Cada unidade de ensino deverá instituir um Núcleo Escolar de Mediação e Convivência, responsável por acompanhar conflitos internos, registrar ocorrências e articular ações preventivas junto às equipes pedagógicas e às famílias.
Capacitação e parcerias

A proposta estabelece a capacitação contínua de professores, gestores e demais profissionais da educação, com conteúdos voltados à mediação, comunicação não violenta, prevenção do bullying e fortalecimento da cultura de paz.
O programa também poderá firmar parcerias com universidades, órgãos do sistema de Justiça, conselhos tutelares e entidades da sociedade civil, ampliando a rede de apoio às escolas.
Na justificativa, Sérgio Albuquerque afirma que a violência escolar tem impacto direto no rendimento dos estudantes, no clima pedagógico e na evasão.

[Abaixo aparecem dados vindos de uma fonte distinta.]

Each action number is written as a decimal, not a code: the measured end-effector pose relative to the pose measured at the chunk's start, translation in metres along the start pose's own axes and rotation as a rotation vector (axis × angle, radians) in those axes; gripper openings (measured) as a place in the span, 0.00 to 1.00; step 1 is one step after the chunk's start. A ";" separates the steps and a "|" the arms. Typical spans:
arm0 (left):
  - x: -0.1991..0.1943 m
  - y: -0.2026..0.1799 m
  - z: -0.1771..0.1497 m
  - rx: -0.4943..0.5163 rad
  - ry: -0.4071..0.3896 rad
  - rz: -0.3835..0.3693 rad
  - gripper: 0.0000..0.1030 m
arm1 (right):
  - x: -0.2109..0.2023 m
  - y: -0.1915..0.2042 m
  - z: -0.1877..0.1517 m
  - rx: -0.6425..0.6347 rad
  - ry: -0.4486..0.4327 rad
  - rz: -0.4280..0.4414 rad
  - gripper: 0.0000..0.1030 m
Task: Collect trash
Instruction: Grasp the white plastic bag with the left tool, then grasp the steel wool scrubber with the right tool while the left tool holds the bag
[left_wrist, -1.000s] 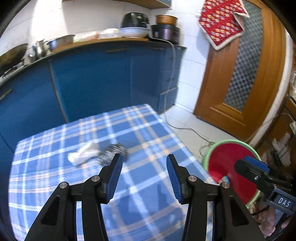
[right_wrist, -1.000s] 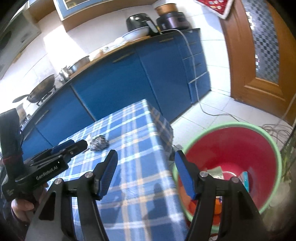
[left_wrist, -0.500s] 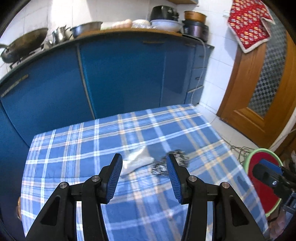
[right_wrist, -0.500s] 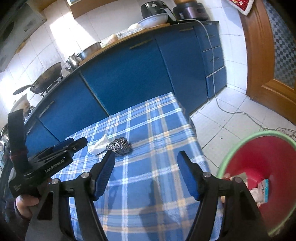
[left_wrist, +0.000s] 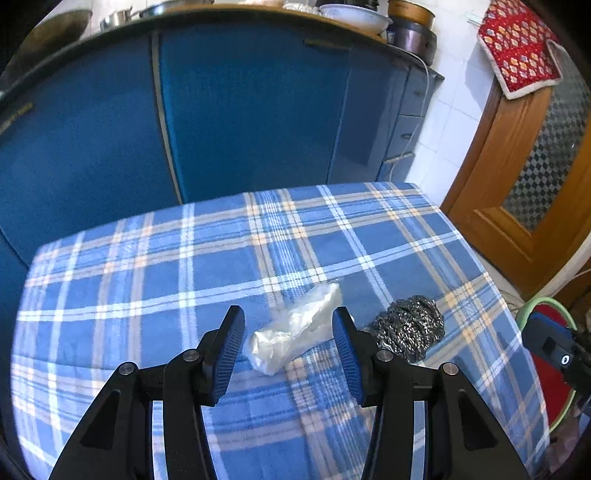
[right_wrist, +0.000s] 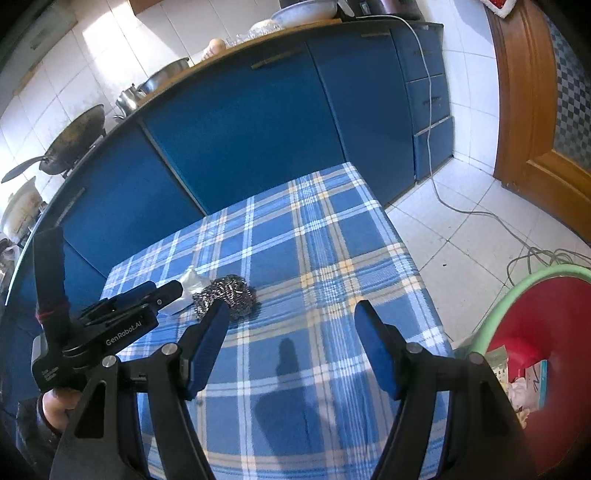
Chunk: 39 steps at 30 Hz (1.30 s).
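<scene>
- While some litter already lies in the red bin (right_wrist: 524, 343) beside the counter (left_wrist: 110, 280), a crumpled plastic wrapper (left_wrist: 295, 328) and a steel scourer (left_wrist: 410, 325) remain on it
- left hand-held gripper (left_wrist: 288, 347) spread, framing the wrapper, not pinching; right hand-held gripper (right_wrist: 291, 347) spread, empty

Pretty standard home kitchen: a run of deep blue cabinets (left_wrist: 240, 110) under a wooden counter with a wok (right_wrist: 74, 144) and pots on top. White tiled walls (right_wrist: 55, 74) catching sunlight, white tile floor (right_wrist: 461, 229) with a cable (right_wrist: 480, 214) snaking across it, wooden door (left_wrist: 535, 177) off the tabletop's (left_wrist: 147, 277) right edge, blue plaid cloth over it.
</scene>
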<state>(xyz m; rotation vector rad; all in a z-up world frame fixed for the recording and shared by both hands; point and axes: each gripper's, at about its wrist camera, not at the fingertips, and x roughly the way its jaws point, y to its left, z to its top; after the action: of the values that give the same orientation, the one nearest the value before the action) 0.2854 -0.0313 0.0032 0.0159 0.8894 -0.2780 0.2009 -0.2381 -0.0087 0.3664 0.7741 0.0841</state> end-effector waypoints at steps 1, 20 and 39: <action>0.003 0.001 0.001 -0.008 0.005 -0.010 0.49 | 0.003 0.000 0.001 -0.001 0.003 -0.002 0.70; 0.023 0.002 -0.003 0.002 0.022 -0.055 0.35 | 0.030 0.002 0.001 -0.008 0.049 -0.010 0.70; -0.010 0.038 -0.022 -0.183 -0.039 0.062 0.31 | 0.056 0.048 0.000 -0.131 0.073 0.040 0.70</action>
<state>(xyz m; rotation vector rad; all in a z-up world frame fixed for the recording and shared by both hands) 0.2719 0.0101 -0.0071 -0.1311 0.8709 -0.1377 0.2438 -0.1815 -0.0296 0.2553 0.8286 0.1863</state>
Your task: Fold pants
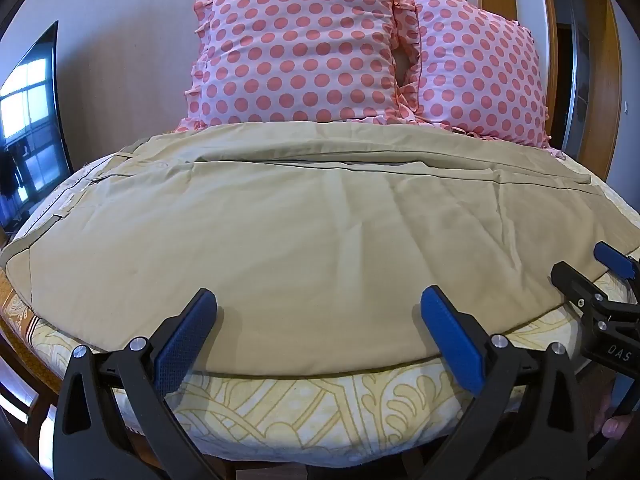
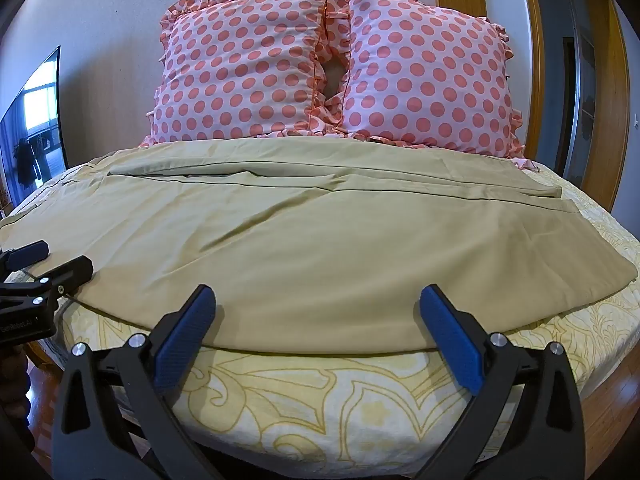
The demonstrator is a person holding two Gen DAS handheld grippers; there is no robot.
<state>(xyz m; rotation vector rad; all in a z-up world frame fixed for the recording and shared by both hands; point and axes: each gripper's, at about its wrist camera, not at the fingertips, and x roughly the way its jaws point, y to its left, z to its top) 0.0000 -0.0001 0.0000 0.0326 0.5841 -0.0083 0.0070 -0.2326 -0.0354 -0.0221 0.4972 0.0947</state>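
Note:
Khaki pants [image 1: 304,232] lie flat across the bed, one leg laid over the other, waistband at the left and leg ends at the right; they also show in the right wrist view [image 2: 304,240]. My left gripper [image 1: 318,302] is open and empty, its blue pads just above the pants' near edge. My right gripper [image 2: 318,300] is open and empty above the near edge further right. The right gripper shows at the right edge of the left wrist view [image 1: 596,276], and the left gripper at the left edge of the right wrist view [image 2: 52,260].
The bed has a cream sheet with a yellow pattern [image 1: 320,408]. Two pink polka-dot pillows [image 1: 304,48] [image 2: 424,76] stand against the wall behind the pants. A dark TV screen [image 1: 28,120] is at the left. A wooden door frame [image 2: 536,60] is at the right.

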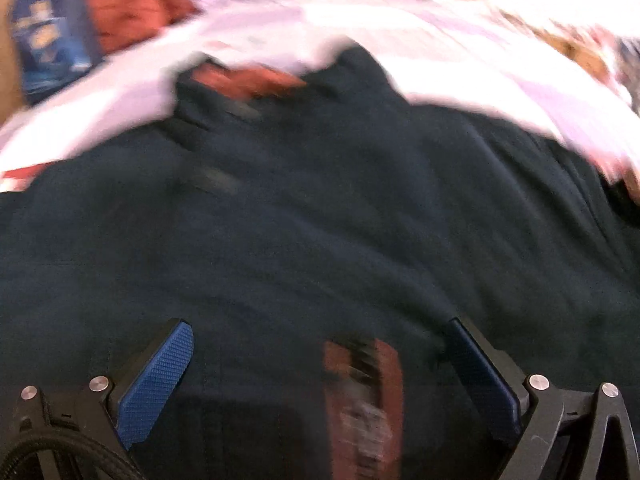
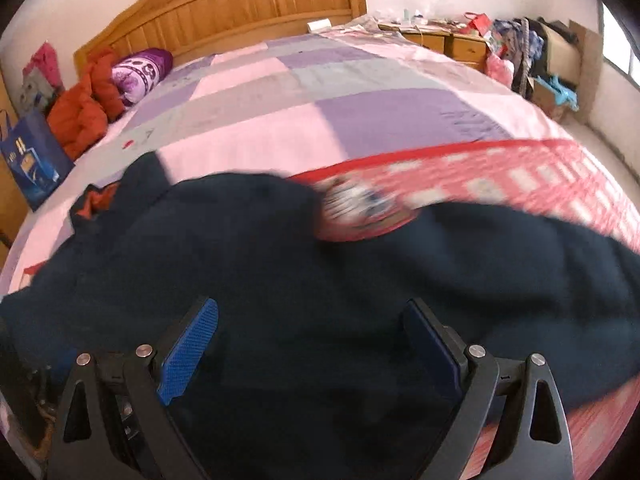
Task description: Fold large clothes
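We see the left hand-held gripper (image 1: pixel 320 334) nearest the lens, jaws spread wide, blue pads clear of any cloth, nothing gripped. Right hand-held gripper (image 2: pixel 312 314) likewise: jaws wide apart, nothing pinched between them, pads hovering over dark fabric. Under both we find the dark navy garment (image 2: pixel 300 280), large, spread rumpled across the near part of the bed (image 2: pixel 280 92), filling most of the lower half in both views. In the left wrist view, heavily blurred, a reddish-brown label or patch (image 1: pixel 364 400) sits on the garment between the fingers; we cannot tell what it is. An orange-red lining patch (image 2: pixel 96 200) shows at the garment's far left edge. Touching the garment's far right side lies a red-and-white patterned cloth (image 2: pixel 500 176), blurred, with a round printed motif near the middle. Beyond, bare bedsheet in pink, purple and grey blocks. Far left by the bed edge: a blue bag (image 2: pixel 32 160), then an orange-red jacket (image 2: pixel 88 108) in a heap, then a purple patterned pillow (image 2: pixel 140 72) against the wooden headboard (image 2: pixel 240 8). Far right, a wooden nightstand (image 2: pixel 448 42) and cluttered boxes (image 2: pixel 560 60) by the wall.
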Demonstrator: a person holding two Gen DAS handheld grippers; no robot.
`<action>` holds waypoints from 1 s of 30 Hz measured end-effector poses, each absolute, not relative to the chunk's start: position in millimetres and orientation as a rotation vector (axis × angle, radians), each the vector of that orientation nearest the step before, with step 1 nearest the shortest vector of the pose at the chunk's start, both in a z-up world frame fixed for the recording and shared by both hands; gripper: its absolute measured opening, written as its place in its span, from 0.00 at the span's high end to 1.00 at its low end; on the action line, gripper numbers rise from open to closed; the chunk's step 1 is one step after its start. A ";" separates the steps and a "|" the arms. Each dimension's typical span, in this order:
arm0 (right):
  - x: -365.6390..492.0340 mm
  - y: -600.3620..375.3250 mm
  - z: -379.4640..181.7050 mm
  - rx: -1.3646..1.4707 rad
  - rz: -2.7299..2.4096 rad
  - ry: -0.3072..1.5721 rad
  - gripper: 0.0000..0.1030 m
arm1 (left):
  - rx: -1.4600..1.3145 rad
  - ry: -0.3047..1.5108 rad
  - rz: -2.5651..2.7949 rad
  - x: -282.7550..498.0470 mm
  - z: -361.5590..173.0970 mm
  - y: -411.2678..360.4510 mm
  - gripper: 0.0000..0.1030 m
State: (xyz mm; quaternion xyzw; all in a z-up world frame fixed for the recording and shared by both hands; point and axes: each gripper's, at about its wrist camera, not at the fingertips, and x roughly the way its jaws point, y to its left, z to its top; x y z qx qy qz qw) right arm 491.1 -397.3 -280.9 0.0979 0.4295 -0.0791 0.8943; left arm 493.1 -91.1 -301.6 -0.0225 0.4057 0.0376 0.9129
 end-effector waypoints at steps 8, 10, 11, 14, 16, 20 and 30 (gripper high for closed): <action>485.0 -348.0 -334.6 0.062 -0.207 0.867 0.00 | -0.035 0.934 0.333 535.2 -307.0 80.3 0.00; 489.2 -349.9 -335.3 0.054 -0.213 0.864 0.00 | -0.058 0.975 0.417 533.1 -320.2 140.4 0.00; 491.2 -350.9 -336.5 0.046 -0.219 0.862 0.00 | -0.080 0.965 0.421 527.7 -320.6 164.3 0.00; 492.3 -350.6 -337.1 0.029 -0.233 0.861 0.00 | -0.006 0.905 0.427 507.8 -311.7 216.0 0.00; 497.9 -351.1 -337.6 0.025 -0.237 0.862 0.00 | 0.022 0.863 0.479 490.3 -307.2 244.5 0.00; 499.7 -349.4 -338.6 0.008 -0.248 0.865 0.00 | -0.132 0.826 0.602 433.5 -306.6 341.4 0.00; 502.8 -347.1 -339.2 -0.021 -0.270 0.873 0.00 | -0.291 0.825 0.950 321.9 -306.9 502.6 0.00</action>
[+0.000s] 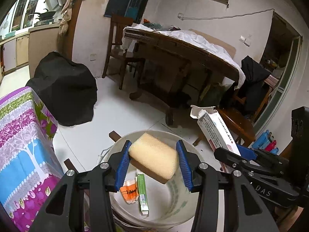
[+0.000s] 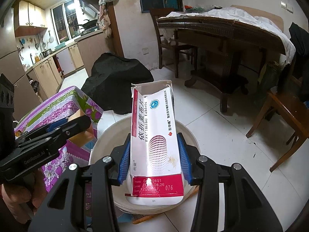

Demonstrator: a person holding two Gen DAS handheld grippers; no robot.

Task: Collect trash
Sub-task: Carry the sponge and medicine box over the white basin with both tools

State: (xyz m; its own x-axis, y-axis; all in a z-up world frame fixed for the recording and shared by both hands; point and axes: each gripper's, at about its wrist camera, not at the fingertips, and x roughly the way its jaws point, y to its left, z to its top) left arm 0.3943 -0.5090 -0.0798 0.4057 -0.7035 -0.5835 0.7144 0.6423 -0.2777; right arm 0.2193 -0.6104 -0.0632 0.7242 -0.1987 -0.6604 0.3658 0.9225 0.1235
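left fingers [image 1: 154, 166] tight on sponge [image 1: 154, 159], right fingers [image 2: 154, 159] on "tablets" box [image 2: 155, 141] w/ "076", over bucket [image 1: 119, 141]

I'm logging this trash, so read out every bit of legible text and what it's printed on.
White-and-red cardboard medicine box: "依折麦布片", "代亚", "圣华曦", "076", "01"; English line and dates partly unreadable.
Left tool body: "GenRobot.AI".
Right tool body: "DAS".
Green carton in white bucket: too small.

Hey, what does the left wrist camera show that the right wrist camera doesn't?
Only the left wrist view shows the bucket's inside: an orange wrapper and a green box, under the sponge in the left gripper. Only the right wrist view shows the medicine box's printed face and the kitchen counter. Both show the bucket, dining table and black bag.
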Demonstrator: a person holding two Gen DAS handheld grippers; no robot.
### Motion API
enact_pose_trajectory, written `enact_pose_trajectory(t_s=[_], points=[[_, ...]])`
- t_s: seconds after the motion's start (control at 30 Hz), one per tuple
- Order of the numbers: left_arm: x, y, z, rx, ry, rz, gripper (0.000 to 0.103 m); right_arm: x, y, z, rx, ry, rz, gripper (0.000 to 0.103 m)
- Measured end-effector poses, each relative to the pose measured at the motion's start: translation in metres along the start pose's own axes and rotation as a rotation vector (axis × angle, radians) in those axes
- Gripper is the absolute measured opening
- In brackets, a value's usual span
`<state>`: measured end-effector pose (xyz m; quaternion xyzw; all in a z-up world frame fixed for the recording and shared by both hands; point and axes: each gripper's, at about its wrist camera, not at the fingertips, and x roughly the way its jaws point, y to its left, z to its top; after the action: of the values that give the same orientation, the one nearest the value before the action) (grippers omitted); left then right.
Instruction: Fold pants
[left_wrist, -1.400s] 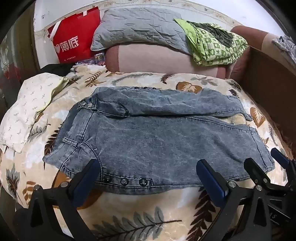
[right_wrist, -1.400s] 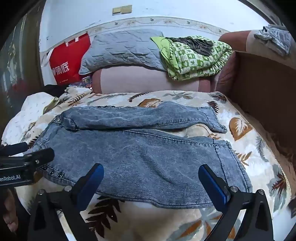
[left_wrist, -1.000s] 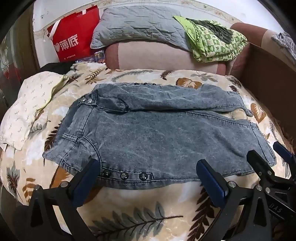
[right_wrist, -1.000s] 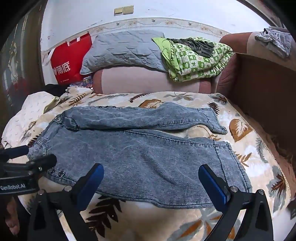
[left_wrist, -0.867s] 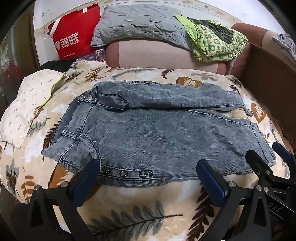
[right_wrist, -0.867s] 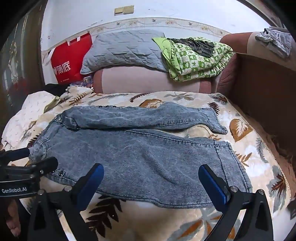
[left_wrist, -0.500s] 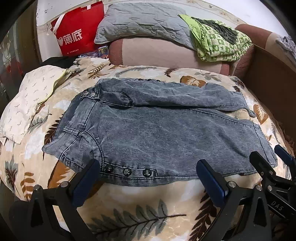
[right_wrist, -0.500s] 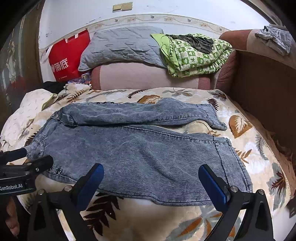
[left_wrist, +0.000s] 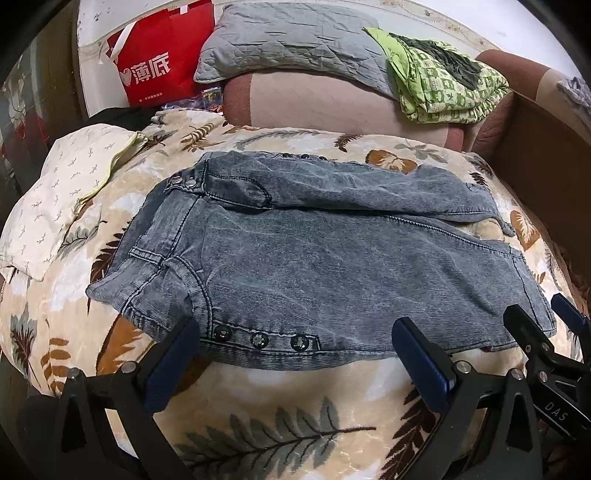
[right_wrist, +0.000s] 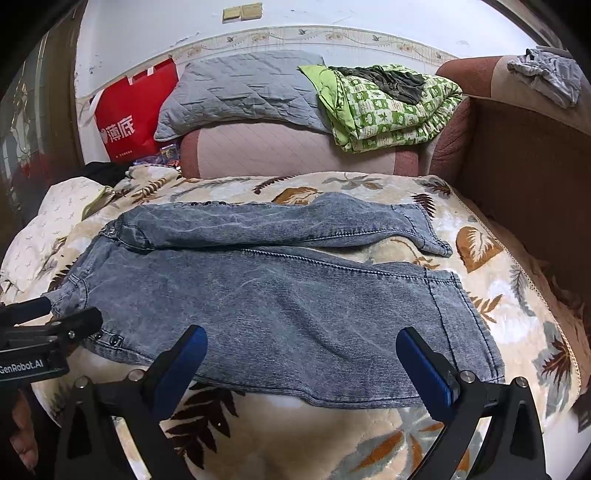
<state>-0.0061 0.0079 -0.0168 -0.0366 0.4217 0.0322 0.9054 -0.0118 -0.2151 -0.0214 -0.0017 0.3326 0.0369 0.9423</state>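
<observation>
Jaws of both grippers stand wide apart and hold nothing: the left gripper hovers at the near edge of the grey-blue jeans by the snap buttons, the right gripper at the same edge nearer the leg hems. Those jeans lie flat across the leaf-print blanket, one leg beyond the other. Beyond the jeans sit a grey pillow, a green quilt and a red bag.

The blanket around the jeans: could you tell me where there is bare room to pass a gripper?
Bare blanket lies along the near edge of the jeans, and right of the leg hems beside the brown side panel. The left is crowded by the cream cushion.
</observation>
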Motion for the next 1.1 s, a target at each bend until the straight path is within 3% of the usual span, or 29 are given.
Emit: enact_pose_trajectory(t_s=[1.1], points=[[0.0011, 0.0025, -0.0017, -0.006, 0.005, -0.001, 0.103, 0.0, 0.0009, -0.0009, -0.006, 0.003, -0.002, 0.103]])
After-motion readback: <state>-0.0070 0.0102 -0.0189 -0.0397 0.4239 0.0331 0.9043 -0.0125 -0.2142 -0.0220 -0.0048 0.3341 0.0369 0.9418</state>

Segundo o parlamentar, experiências baseadas em mediação e justiça restaurativa têm mostrado resultados positivos ao reduzir reincidência de conflitos e fortalecer vínculos entre alunos, professores e comunidade.
Ele argumenta ainda que a proposta tem baixo custo e alto impacto social, ao estruturar uma política preventiva e permanente para lidar com conflitos antes que se agravem.
O que muda na prática para as escolas?
Se o projeto for aprovado, as escolas da rede estadual passarão a contar com uma estrutura permanente para lidar com conflitos no ambiente escolar, com foco na prevenção e no diálogo. Na prática, a proposta prevê:
– criação de núcleos de mediação dentro das próprias escolas, responsáveis por acompanhar conflitos entre alunos, professores e comunidade;
– apoio de centrais regionais especializadas para casos mais complexos;
– substituição gradual de punições automáticas por processos de mediação e responsabilização orientada;
– capacitação de professores e gestores para atuar na prevenção de conflitos, bullying e violência;
– registro e acompanhamento sistemático das ocorrências, com foco na redução da reincidência e da evasão escolar.
A proposta não elimina medidas disciplinares, mas estabelece que o diálogo e a mediação sejam priorizados sempre que possível, antes da aplicação de sanções mais severas.
O projeto foi publicado no Diário da Assembleia Legislativa e segue cumprindo prazo de pauta antes de ser analisado pelas comissões técnicas e, posteriormente, pelo plenário.